Rare Doesn’t Mean It Doesn’t Happen

We must take two seemingly contradictory facts seriously at the same time. The first is that many parents are way too risk averse, overwhelmed by anxieties and worries about incredibly rare or unlikely dangers. The second is that, to paraphrase the writer Morgan Housel, things that never happen, happen all the time.

It’s extremely uncommon for young children to get Shingles (a variation of chickenpox) but it’s not impossible. Children’s toys have never been safer, nor subject to more restrictions, oversight, or materials standards…and yet there were still nine toy-related deaths in the U.S. in 2020. Child abduction rates are down 40% in America over the last 25 years, and abduction by strangers accounts for only .3% of all missing children cases nationwide. But that’s hardly much comfort to the parents of the roughly 100 children who are kidnapped randomly each year. The overwhelming statistical improbability of breakthrough COVID cases in young children can be true and still not mean anything to the parents who ended up in the emergency room with their sweet babies connected to a breathing machine. And worse still must be the pain of these parents who told themselves, as the Stoics warn us against ever doing, it won’t happen to me.
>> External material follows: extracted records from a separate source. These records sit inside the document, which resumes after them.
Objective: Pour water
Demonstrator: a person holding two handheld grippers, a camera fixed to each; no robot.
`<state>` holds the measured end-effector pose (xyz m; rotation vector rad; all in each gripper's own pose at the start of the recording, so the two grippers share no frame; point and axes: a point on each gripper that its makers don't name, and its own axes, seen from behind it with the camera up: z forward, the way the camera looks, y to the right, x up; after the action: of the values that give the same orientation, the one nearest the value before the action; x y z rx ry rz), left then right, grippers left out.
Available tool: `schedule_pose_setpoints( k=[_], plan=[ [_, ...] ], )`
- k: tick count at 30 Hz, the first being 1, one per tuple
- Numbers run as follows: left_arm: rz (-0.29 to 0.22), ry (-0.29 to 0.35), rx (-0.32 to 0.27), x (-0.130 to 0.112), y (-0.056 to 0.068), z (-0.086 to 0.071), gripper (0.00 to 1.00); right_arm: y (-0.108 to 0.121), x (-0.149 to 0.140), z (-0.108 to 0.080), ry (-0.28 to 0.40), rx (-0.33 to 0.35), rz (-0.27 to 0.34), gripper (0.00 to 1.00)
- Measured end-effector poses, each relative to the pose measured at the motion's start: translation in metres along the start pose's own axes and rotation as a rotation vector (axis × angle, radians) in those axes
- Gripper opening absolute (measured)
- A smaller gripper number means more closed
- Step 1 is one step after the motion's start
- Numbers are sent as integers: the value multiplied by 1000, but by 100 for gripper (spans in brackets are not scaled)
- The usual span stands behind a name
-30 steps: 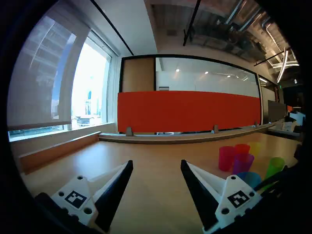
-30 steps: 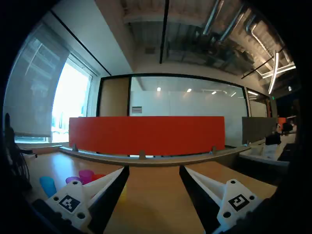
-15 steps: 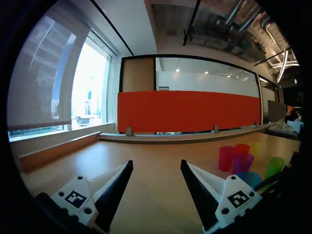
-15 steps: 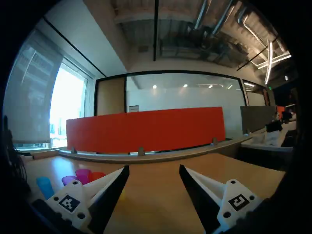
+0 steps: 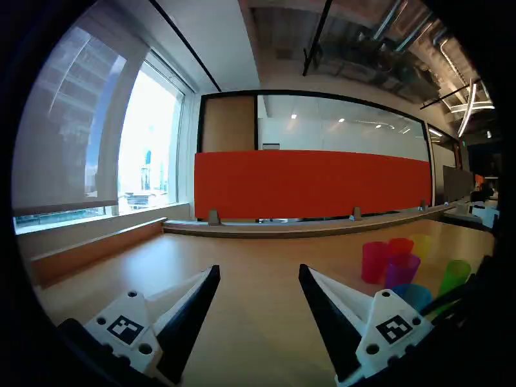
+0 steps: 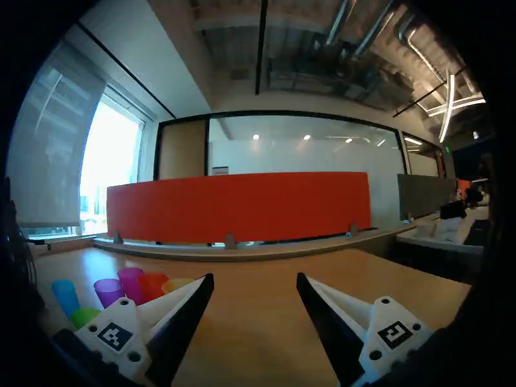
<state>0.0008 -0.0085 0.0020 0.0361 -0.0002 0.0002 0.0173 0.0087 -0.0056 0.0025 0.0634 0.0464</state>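
Stretching away ahead, the wooden table [image 5: 258, 322] ends at an orange partition [image 5: 309, 184] at 12 o'clock, with a bright window [image 5: 148, 155] at 10 o'clock. The cups [image 5: 403, 269], upright translucent tumblers in pink, red, yellow, purple, green and blue, cluster at 4 o'clock of the left gripper [image 5: 258, 267]; the right gripper [image 6: 255, 277] finds them at 8 o'clock, partly behind its finger. Both claws gape wide, holding nothing.
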Motion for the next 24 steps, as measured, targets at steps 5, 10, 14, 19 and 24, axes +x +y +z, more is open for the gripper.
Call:
schedule_pose_setpoints(
  k=[5,10,14,19,24],
  plan=[
    [0,0,0,0,0,0,90,-1,-4,1,-14,-2,-4,99],
    [0,0,0,0,0,0,90,-1,-10,2,-33,-5,-20,99],
    [0,0,0,-1,0,0,90,-4,-17,4,-52,-3,-37,99],
    [0,0,0,0,0,0,90,-8,-18,6,-62,1,-48,99],
    [0,0,0,0,0,0,90,-8,-18,6,-63,2,-46,99]
  ],
)
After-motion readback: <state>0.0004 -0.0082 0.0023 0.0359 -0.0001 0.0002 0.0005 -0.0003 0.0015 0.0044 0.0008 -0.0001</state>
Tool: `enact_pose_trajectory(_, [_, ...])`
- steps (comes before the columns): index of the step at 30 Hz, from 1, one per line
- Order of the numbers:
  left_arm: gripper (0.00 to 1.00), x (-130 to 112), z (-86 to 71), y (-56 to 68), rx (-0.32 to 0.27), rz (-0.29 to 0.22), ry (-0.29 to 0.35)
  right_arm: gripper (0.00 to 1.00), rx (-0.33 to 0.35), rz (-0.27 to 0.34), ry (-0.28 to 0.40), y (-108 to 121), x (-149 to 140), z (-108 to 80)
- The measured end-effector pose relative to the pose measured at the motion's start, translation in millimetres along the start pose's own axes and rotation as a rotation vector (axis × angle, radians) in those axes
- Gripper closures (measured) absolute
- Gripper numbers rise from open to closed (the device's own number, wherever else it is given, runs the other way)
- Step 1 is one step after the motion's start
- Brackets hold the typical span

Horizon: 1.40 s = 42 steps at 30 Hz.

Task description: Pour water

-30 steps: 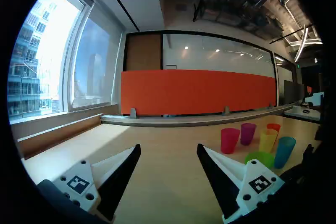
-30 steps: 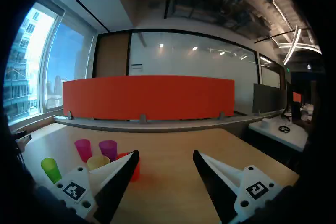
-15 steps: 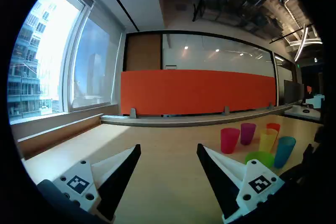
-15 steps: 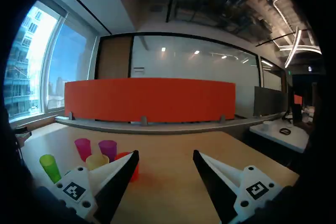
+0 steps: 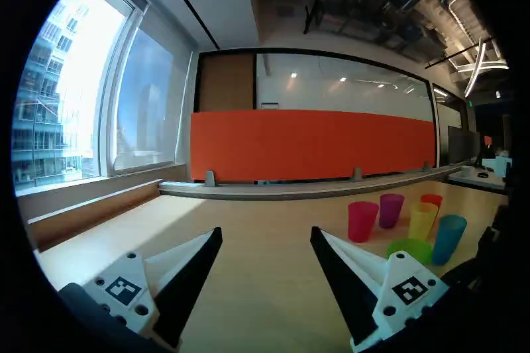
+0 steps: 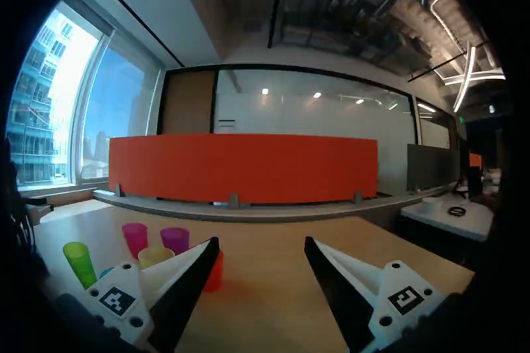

The point of wrestling with this second fact (things that never happen, do in fact happen) isn’t to contradict the first fact (many parents are too anxious and risk averse). The point is to keep our eyes open, to not fool ourselves. When statistics say something happens rarely, that should reassure you, but also chasten you: there is always a person, or rather an innocent kid, on the other end of that math. When someone tries to allay your fears about something related to your kids by telling you not to worry because it’s a “one in a million” shot, that means 325 people in America better watch their step, and so must 7,000 others around the world.

Which is why as parents we have to take the basic precautions available to us and not just shrug them off as inconvenient or “extra.” Make your kids wear their bike helmets. Get them vaccinated. Don’t let them stand up in the bath (or ever leave them unattended by the pool). Review plans. Have your emergency contact information updated. Teach them what to do in all types of situations. Don’t ignore your own instincts, don’t tell yourself you’re crazy for thinking it’s worth a trip to the doctor or a phone call with a teacher.

The things that aren’t supposed to happen, that rarely happen, they happen to people like you all the time. Averages mean nothing to the individual, to the victim, to the family whose number comes up. You can’t let the fear of this paralyze you, in either sense. You still have to live your life and let your kids live theirs, you just can’t let it leave you defenseless and surprised at the same time.